## Material provided:
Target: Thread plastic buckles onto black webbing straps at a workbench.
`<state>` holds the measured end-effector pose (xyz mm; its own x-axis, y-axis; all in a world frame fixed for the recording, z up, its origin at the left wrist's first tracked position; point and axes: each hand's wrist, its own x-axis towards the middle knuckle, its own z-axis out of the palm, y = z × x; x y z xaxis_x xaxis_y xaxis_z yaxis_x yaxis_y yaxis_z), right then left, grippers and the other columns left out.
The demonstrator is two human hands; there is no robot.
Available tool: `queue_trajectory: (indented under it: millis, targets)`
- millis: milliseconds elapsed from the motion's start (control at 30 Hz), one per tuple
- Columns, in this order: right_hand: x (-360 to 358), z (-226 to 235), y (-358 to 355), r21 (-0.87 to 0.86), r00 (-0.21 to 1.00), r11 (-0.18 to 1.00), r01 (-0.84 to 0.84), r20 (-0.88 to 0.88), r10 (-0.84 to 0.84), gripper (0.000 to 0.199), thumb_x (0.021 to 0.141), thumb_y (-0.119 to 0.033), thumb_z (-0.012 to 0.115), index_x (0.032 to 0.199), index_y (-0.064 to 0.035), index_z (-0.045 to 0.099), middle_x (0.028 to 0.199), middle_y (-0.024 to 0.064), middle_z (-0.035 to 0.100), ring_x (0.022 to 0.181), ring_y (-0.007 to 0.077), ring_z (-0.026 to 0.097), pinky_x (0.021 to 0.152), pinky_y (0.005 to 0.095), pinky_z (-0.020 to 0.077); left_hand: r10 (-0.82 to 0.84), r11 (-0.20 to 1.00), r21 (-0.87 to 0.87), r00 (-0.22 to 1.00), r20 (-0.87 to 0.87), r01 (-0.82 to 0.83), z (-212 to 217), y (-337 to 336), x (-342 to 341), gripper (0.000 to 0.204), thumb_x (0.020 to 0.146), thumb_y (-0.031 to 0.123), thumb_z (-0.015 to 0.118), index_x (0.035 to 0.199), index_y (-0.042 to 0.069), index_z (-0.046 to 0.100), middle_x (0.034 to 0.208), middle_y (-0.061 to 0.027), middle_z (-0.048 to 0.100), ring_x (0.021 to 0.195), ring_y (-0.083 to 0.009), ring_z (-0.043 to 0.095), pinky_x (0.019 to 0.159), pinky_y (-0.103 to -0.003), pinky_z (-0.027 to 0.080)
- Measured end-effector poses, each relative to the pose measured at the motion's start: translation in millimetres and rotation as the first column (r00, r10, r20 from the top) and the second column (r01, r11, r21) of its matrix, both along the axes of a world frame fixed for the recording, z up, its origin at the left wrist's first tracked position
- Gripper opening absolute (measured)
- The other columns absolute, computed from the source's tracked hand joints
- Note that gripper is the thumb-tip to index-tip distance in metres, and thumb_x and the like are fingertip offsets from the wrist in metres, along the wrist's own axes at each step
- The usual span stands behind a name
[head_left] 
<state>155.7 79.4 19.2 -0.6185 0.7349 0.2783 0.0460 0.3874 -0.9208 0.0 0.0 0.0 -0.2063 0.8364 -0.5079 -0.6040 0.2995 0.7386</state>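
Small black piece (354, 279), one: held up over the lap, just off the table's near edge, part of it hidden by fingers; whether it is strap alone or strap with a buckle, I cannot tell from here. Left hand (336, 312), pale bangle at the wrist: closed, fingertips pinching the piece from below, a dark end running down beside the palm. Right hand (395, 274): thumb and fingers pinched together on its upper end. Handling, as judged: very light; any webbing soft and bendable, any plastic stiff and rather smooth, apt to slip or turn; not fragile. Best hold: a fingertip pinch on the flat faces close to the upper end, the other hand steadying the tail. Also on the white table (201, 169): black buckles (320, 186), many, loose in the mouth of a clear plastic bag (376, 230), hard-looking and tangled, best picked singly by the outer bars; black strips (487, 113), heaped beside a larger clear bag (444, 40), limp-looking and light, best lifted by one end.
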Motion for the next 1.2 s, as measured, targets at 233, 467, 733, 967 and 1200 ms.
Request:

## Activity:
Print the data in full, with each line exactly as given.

## Answer:
Target: Thread plastic buckles onto black webbing straps at a workbench.
`<state>` holds the measured end-effector pose (xyz mm; its own x-axis, y-axis; all in a world frame fixed for the recording, z up, its origin at the left wrist's first tracked position; point and axes: each hand's wrist, its own x-axis towards the middle knuckle, its own z-axis out of the palm, y = z × x; x y z xaxis_x xaxis_y xaxis_z yaxis_x yaxis_y yaxis_z), right then left, grippers and the other columns left out.
The demonstrator is two human hands; there is no robot.
Available tool: `queue_trajectory: (indented under it: millis, targets)`
- millis: milliseconds elapsed from the motion's start (control at 30 Hz), one per tuple
- Columns, in this order: right_hand: x (-360 to 358), z (-226 to 235), y (-358 to 355), r21 (-0.87 to 0.86), r00 (-0.21 to 1.00), r11 (-0.18 to 1.00), r01 (-0.84 to 0.84), r20 (-0.88 to 0.88), r10 (-0.84 to 0.84), gripper (0.000 to 0.199), thumb_x (0.021 to 0.141), thumb_y (-0.119 to 0.033), thumb_z (-0.012 to 0.115), index_x (0.032 to 0.199), index_y (-0.064 to 0.035), index_z (-0.045 to 0.099), middle_x (0.028 to 0.199), middle_y (-0.024 to 0.064), middle_z (-0.035 to 0.100), ring_x (0.022 to 0.181), ring_y (-0.007 to 0.077), ring_z (-0.026 to 0.097), pinky_x (0.021 to 0.152), pinky_y (0.005 to 0.095), pinky_z (-0.020 to 0.077); left_hand: r10 (-0.82 to 0.84), r11 (-0.20 to 1.00), r21 (-0.87 to 0.87), r00 (-0.22 to 1.00), r20 (-0.87 to 0.87), r01 (-0.82 to 0.83), z (-212 to 217), y (-337 to 336), x (-342 to 341), gripper (0.000 to 0.204), thumb_x (0.020 to 0.146), thumb_y (-0.031 to 0.123), thumb_z (-0.015 to 0.118), index_x (0.035 to 0.199), index_y (-0.042 to 0.069), index_z (-0.046 to 0.100), middle_x (0.034 to 0.208), middle_y (-0.061 to 0.027), middle_z (-0.048 to 0.100), ring_x (0.021 to 0.195), ring_y (-0.083 to 0.009), ring_z (-0.043 to 0.095), pinky_x (0.019 to 0.159), pinky_y (-0.103 to -0.003), pinky_z (-0.027 to 0.080)
- Measured end-effector poses, each relative to the pose measured at the motion's start: translation in millimetres and rotation as the first column (r00, r10, r20 from the top) and the second column (r01, r11, r21) of its matrix, both along the axes of a world frame fixed for the recording, z up, its origin at the left wrist's first tracked position
- Gripper opening absolute (measured)
- The other columns absolute, computed from the source's tracked hand joints
- Note that gripper is the thumb-tip to index-tip distance in metres, and thumb_x and the like are fingertip offsets from the wrist in metres, along the wrist's own axes at each step
- The usual span stands behind a name
[head_left] 
<state>155.7 79.4 19.2 -0.6185 0.7349 0.2783 0.0460 0.3874 -0.9208 0.0 0.0 0.0 -0.2063 0.8364 -0.5079 -0.6040 0.2995 0.7386</state>
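Small black piece (354, 279), one: held up over the lap, just off the table's near edge, part of it hidden by fingers; whether it is strap alone or strap with a buckle, I cannot tell from here. Left hand (336, 312), pale bangle at the wrist: closed, fingertips pinching the piece from below, a dark end running down beside the palm. Right hand (395, 274): thumb and fingers pinched together on its upper end. Handling, as judged: very light; any webbing soft and bendable, any plastic stiff and rather smooth, apt to slip or turn; not fragile. Best hold: a fingertip pinch on the flat faces close to the upper end, the other hand steadying the tail. Also on the white table (201, 169): black buckles (320, 186), many, loose in the mouth of a clear plastic bag (376, 230), hard-looking and tangled, best picked singly by the outer bars; black strips (487, 113), heaped beside a larger clear bag (444, 40), limp-looking and light, best lifted by one end.
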Motion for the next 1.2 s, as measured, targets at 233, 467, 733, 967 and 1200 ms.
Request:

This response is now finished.